Fig. 3: Identification of rare noncoding variants associated with AD risk.

a Overview of rare noncoding variant analysis using CWAS. b Variants were annotated with 59 terms across five groups, generating 29,917 non-redundant categories. c Volcano plot showing burden enrichment across categories; intergenic categories (red) showed significant enrichment (RR > 1, p < 0.05). A Bonferroni-corrected significance threshold was applied based on 1463 effective tests. d Density plots show the number of significant tests for each phenotype within each noncoding category. The red lines represent nominally significant Aβ-positive-enriched categories. The permuted expected distribution is shown in gray. Significance tested by permutation (n = 1000). e Network of AD-associated intergenic category clusters. Each node represents a cluster of categories. Each node is interconnected based on correlations with disease association presented by normalized z-scores. f The correlation between single annotations and four risk clusters (FDR < 0.05, RR > 1 The four clusters were grouped into three terms (correlation > 0.5).
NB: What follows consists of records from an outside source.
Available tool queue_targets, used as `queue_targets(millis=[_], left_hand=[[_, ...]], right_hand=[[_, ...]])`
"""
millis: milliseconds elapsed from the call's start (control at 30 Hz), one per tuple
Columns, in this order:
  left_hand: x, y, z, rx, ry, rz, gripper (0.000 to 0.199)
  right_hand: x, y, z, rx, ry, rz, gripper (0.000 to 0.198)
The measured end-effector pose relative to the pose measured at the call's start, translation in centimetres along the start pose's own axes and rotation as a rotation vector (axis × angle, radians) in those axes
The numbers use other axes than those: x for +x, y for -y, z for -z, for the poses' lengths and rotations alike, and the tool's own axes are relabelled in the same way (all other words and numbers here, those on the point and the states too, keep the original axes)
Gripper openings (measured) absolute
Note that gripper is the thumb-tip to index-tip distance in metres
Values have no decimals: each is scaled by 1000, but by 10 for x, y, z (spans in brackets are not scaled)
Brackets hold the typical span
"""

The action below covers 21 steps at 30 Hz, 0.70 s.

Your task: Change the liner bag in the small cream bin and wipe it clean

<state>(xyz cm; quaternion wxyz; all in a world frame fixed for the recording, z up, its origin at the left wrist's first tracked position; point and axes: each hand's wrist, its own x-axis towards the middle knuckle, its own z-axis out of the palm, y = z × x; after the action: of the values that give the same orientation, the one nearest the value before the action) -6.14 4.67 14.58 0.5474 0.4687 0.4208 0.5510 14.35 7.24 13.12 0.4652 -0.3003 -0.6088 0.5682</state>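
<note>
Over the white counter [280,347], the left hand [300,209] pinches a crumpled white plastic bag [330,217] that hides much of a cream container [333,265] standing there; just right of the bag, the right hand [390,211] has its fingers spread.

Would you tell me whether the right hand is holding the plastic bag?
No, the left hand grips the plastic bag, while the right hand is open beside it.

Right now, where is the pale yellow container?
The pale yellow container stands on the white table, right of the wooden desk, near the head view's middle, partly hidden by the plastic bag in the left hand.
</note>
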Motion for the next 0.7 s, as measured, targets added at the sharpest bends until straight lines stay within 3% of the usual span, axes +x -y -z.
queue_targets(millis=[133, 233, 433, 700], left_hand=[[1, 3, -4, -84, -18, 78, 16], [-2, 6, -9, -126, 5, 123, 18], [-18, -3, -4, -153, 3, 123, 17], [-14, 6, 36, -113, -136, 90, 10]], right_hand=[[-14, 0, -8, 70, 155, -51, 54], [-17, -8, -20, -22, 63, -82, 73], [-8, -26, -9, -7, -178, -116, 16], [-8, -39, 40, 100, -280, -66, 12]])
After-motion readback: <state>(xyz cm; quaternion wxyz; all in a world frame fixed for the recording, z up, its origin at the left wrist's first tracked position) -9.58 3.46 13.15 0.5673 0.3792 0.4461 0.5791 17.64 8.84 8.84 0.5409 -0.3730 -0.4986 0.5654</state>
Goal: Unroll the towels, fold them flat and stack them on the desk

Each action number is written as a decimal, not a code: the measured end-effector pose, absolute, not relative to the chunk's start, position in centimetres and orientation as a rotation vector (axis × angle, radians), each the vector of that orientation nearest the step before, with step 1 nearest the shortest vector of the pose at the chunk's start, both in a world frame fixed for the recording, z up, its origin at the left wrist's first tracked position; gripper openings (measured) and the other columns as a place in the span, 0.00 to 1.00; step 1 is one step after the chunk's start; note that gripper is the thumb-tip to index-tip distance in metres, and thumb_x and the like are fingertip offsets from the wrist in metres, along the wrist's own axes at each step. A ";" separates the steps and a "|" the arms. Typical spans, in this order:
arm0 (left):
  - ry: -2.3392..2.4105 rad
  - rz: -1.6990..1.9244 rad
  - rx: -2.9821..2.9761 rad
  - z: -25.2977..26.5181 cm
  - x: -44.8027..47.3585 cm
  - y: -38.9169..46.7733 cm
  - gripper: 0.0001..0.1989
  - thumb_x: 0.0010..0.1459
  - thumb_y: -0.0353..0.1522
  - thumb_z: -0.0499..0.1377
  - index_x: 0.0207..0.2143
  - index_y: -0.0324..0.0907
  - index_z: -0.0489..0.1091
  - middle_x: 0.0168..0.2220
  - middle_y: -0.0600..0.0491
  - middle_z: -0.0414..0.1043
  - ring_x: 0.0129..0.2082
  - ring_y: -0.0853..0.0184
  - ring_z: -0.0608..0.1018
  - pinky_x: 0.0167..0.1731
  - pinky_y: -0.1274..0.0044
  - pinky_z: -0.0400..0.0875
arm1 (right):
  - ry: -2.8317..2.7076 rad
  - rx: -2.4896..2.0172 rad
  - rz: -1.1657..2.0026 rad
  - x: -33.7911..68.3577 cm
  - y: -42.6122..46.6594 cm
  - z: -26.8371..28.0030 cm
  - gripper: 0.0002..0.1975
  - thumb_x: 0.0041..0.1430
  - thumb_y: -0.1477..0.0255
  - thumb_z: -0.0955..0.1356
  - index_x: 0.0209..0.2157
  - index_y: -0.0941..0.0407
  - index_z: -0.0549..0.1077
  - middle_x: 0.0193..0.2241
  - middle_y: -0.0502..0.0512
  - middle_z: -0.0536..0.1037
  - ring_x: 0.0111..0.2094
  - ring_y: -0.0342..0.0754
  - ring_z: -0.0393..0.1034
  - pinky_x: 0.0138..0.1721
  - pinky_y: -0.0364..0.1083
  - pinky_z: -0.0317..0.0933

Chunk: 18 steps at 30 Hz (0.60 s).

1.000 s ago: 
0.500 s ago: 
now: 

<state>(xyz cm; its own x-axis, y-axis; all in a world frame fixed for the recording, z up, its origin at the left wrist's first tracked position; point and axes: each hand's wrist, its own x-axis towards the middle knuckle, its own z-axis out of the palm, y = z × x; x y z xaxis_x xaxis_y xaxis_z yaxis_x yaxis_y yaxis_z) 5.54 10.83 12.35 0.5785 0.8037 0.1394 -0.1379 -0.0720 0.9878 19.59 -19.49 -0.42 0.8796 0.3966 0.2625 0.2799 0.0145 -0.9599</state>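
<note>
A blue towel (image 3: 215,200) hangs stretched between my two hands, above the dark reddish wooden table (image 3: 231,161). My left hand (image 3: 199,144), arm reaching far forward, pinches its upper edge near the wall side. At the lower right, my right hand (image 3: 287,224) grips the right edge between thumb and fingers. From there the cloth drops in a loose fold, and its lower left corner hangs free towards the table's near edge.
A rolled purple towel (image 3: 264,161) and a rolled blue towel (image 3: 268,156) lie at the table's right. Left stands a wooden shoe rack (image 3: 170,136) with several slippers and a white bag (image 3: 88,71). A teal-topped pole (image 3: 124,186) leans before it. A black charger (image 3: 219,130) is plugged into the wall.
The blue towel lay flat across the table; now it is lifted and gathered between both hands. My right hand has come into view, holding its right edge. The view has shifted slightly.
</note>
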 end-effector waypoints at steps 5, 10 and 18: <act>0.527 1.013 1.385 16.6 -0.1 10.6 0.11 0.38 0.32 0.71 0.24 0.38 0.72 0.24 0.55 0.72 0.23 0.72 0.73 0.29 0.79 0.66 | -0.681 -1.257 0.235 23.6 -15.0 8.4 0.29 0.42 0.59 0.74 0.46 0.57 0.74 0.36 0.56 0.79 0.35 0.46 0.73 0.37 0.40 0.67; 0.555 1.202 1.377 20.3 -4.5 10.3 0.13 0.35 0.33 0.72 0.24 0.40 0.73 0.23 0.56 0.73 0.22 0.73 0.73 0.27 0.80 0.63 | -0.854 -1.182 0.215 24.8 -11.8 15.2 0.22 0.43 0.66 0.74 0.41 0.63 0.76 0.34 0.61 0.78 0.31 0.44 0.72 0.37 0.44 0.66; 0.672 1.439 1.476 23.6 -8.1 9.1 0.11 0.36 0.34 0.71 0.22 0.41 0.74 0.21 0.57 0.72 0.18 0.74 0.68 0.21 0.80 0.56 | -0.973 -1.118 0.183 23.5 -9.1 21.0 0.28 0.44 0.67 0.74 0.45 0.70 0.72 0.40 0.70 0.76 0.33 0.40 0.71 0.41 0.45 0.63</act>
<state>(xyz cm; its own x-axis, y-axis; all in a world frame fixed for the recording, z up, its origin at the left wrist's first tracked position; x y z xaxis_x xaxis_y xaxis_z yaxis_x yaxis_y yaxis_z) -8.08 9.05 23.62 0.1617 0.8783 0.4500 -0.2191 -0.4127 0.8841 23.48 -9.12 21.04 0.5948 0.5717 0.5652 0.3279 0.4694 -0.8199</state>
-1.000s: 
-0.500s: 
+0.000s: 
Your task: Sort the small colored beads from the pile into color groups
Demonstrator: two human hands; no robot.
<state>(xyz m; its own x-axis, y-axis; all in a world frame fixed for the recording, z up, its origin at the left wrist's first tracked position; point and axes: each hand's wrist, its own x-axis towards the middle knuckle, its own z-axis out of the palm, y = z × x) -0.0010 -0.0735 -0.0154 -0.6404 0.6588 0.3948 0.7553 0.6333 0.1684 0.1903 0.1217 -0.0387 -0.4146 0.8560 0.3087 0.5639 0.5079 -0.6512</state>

Numbers of variants indicated in parentheses. g Schematic of variant selection within the risk cluster. h Comparison of K-MMSE scores between individuals carrying and not carrying the C25 variant within the Aβ-positive group. n represents the number of samples in each group (C25 carriers: n = 508; non-carriers: n = 400). Box plots show the median line. Box edges mark the 25th and 75th percentiles. Whiskers span 1.5 × the interquartile range. Points beyond are outliers. Two-sided linear regression was used with adjustment for sample covariates. i Example of a C25 variant interacting with multiple genes through Hi-C and overlapping excitatory neuron-specific regulatory elements. j Heatmap of genes linked to risk variants across AD phenotypes, with color gradients indicating log2-fold changes and significance marked by *. Only gene–variant pairs from excitatory neuron subtype (Exc L2–3 CBLN2 LINC02306) shown. Differential expression tested via quasi-likelihood F-test (muscat), FDR adjusted. Source data are provided as a Source Data file. AD, Alzheimer’s disease; CWAS, category-wide association study; FDR, false discovery rate; RR, relative risk; C25, Cluster 25; H3K122ac, acetylate lysine 122 on H3; APP catabolism, regulation of amyloid precursor protein catabolic process (GO:1902991).